--- START ---
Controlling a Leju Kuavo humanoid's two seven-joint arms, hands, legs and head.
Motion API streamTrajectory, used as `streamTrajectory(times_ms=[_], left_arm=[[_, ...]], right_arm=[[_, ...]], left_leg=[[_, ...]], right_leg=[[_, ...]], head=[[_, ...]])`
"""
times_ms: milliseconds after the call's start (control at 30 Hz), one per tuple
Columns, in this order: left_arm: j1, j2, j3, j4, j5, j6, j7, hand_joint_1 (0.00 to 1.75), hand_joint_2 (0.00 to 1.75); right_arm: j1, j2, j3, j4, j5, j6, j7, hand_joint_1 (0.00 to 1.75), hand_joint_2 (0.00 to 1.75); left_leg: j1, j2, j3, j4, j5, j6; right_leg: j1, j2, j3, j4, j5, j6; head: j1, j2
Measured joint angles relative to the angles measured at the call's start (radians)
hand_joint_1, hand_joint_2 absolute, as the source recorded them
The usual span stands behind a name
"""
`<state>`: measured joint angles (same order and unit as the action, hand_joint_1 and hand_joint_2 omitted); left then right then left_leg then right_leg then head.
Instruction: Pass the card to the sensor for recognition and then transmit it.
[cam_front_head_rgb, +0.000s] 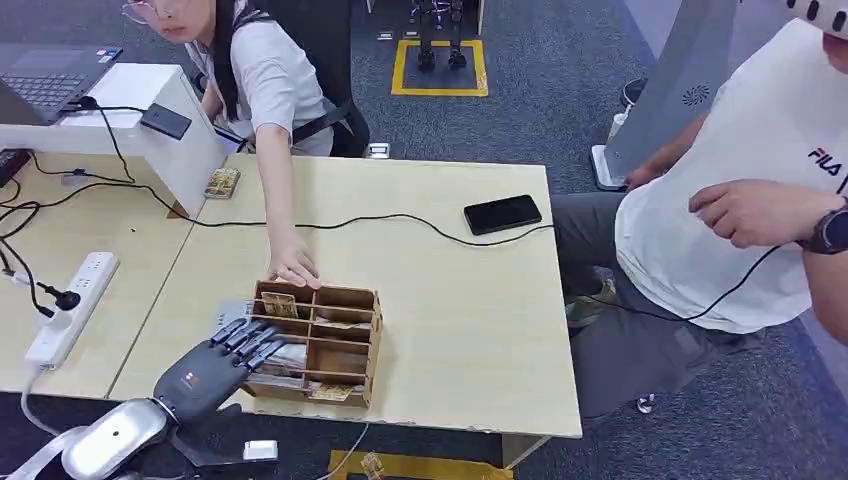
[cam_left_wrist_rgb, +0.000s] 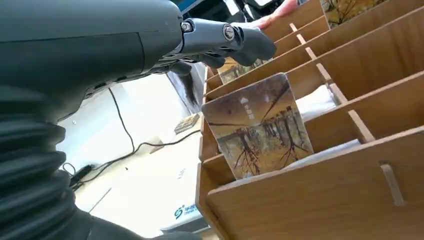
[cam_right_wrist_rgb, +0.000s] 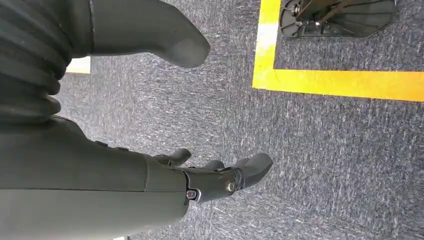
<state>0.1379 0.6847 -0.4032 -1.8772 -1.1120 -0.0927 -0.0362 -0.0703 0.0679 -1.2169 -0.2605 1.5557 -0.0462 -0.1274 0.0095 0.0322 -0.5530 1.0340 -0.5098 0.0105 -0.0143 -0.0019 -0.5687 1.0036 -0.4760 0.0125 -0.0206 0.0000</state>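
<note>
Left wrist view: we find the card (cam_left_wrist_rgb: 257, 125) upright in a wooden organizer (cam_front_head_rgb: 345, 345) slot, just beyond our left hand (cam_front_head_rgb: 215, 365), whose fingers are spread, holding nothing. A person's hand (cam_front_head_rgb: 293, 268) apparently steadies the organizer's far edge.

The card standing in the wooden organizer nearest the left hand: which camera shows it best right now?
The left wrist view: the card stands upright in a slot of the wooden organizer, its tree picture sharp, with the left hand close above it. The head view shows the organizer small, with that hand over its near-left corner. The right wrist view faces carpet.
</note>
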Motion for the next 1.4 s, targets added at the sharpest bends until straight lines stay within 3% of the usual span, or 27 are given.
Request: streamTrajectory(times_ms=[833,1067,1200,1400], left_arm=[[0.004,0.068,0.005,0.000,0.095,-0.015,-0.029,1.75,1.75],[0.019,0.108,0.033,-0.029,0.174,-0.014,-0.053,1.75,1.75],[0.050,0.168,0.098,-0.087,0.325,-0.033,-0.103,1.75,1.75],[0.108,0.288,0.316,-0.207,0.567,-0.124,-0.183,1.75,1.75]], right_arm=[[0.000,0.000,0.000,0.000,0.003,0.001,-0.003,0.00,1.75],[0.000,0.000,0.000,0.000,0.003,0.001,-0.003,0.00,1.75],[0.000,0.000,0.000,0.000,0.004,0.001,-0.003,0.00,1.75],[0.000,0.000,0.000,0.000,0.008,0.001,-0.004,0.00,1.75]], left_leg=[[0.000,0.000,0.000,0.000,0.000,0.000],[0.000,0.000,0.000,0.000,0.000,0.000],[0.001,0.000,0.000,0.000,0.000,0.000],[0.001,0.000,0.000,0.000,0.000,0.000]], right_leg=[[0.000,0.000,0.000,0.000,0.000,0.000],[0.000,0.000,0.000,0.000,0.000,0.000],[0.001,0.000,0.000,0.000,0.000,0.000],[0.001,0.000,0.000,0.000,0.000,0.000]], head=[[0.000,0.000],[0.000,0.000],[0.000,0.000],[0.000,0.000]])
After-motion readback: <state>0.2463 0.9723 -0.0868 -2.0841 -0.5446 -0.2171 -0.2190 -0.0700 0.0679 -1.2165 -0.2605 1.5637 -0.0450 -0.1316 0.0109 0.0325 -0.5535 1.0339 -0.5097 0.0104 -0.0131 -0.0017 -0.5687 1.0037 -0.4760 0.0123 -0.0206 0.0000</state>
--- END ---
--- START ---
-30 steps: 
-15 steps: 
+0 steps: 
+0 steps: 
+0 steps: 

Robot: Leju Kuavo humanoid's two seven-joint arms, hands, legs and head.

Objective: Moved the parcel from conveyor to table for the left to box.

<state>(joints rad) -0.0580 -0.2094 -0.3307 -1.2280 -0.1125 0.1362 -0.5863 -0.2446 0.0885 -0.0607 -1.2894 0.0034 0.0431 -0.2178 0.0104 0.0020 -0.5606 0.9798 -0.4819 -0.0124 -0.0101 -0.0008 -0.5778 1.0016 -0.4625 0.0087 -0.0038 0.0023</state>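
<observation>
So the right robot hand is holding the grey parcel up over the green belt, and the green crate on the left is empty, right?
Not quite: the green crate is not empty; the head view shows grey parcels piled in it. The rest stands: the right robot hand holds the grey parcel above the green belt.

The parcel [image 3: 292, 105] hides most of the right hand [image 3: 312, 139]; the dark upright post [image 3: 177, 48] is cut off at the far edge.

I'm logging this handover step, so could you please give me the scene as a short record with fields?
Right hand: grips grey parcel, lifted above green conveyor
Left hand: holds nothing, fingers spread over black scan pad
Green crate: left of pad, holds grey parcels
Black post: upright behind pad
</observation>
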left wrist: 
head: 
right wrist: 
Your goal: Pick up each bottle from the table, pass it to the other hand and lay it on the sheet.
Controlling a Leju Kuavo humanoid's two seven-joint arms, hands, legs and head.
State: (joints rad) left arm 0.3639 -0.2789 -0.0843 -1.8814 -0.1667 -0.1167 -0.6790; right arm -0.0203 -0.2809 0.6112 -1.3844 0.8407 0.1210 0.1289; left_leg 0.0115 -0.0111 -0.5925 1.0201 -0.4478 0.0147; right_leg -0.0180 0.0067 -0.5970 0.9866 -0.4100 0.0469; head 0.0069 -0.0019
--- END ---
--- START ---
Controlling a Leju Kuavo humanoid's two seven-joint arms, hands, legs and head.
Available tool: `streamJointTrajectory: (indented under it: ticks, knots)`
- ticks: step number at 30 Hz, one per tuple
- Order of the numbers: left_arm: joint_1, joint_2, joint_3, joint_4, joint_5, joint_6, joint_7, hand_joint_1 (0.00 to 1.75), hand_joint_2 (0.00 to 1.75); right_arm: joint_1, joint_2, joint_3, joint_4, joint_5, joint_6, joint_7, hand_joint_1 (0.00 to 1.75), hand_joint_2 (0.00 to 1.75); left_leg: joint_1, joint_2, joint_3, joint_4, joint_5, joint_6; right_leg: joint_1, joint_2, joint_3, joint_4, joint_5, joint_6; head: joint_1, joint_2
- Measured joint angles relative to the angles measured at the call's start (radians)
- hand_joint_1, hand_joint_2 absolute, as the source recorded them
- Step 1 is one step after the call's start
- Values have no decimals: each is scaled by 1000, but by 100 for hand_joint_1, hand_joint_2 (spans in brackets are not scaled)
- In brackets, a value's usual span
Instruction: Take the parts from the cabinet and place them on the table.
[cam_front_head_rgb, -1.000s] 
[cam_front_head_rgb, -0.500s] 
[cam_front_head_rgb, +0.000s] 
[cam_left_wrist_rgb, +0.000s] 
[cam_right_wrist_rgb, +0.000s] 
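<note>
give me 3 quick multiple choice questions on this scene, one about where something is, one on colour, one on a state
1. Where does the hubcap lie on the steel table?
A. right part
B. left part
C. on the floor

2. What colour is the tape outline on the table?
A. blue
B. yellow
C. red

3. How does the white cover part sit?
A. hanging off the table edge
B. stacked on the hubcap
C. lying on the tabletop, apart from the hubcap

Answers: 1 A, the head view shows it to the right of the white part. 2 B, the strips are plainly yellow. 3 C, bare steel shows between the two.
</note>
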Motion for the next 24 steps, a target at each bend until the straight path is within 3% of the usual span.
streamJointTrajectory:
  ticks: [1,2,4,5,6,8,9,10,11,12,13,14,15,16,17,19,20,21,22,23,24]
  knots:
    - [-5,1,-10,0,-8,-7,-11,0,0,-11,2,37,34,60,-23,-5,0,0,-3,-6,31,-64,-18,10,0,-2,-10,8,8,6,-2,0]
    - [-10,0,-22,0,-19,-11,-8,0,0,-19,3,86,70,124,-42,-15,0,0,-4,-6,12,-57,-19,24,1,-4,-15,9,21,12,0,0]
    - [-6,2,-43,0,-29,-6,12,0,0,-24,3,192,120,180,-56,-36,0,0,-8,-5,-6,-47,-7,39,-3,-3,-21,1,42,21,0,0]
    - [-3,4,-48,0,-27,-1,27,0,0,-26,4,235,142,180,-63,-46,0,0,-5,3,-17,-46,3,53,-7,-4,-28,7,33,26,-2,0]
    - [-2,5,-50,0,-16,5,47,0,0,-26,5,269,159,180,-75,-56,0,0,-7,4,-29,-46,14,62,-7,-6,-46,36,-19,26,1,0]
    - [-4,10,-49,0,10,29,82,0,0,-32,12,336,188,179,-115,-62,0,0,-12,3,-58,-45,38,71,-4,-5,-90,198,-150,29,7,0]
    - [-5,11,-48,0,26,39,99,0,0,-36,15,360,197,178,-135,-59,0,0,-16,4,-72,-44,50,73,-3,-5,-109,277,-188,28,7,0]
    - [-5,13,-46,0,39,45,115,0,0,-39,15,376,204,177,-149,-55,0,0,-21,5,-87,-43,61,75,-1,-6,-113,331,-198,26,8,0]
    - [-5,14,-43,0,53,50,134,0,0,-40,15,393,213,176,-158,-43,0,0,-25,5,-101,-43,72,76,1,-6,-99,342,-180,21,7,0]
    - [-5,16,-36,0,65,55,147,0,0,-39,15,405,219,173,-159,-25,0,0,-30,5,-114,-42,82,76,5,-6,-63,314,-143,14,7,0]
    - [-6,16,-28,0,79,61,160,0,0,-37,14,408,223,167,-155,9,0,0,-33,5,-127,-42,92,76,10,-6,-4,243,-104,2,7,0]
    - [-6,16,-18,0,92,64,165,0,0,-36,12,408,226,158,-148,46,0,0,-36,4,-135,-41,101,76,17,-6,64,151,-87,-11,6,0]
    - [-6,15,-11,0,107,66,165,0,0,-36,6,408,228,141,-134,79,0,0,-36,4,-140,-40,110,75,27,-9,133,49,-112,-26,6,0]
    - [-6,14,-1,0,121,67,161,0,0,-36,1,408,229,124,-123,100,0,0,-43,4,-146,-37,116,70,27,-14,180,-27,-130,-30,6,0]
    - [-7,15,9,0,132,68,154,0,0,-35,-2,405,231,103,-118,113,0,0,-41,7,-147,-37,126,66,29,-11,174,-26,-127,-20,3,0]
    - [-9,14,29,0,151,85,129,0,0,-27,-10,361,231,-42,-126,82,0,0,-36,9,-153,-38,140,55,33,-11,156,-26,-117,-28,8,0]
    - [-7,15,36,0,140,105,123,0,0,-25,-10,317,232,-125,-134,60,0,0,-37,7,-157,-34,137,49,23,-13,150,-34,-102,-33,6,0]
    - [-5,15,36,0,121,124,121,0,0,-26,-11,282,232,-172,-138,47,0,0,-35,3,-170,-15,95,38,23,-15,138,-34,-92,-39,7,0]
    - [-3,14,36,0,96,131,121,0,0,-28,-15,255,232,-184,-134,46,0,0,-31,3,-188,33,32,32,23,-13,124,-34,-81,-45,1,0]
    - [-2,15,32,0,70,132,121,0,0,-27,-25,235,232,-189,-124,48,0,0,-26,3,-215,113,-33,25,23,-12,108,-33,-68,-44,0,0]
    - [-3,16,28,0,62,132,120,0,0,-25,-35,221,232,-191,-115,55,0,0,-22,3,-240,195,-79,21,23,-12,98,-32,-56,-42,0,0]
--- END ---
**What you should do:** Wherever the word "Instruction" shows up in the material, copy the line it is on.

**Exercise solution:**
Instruction: Pass the card to the sensor for recognition and then transmit it.
Instruction: Take the parts from the cabinet and place them on the table.

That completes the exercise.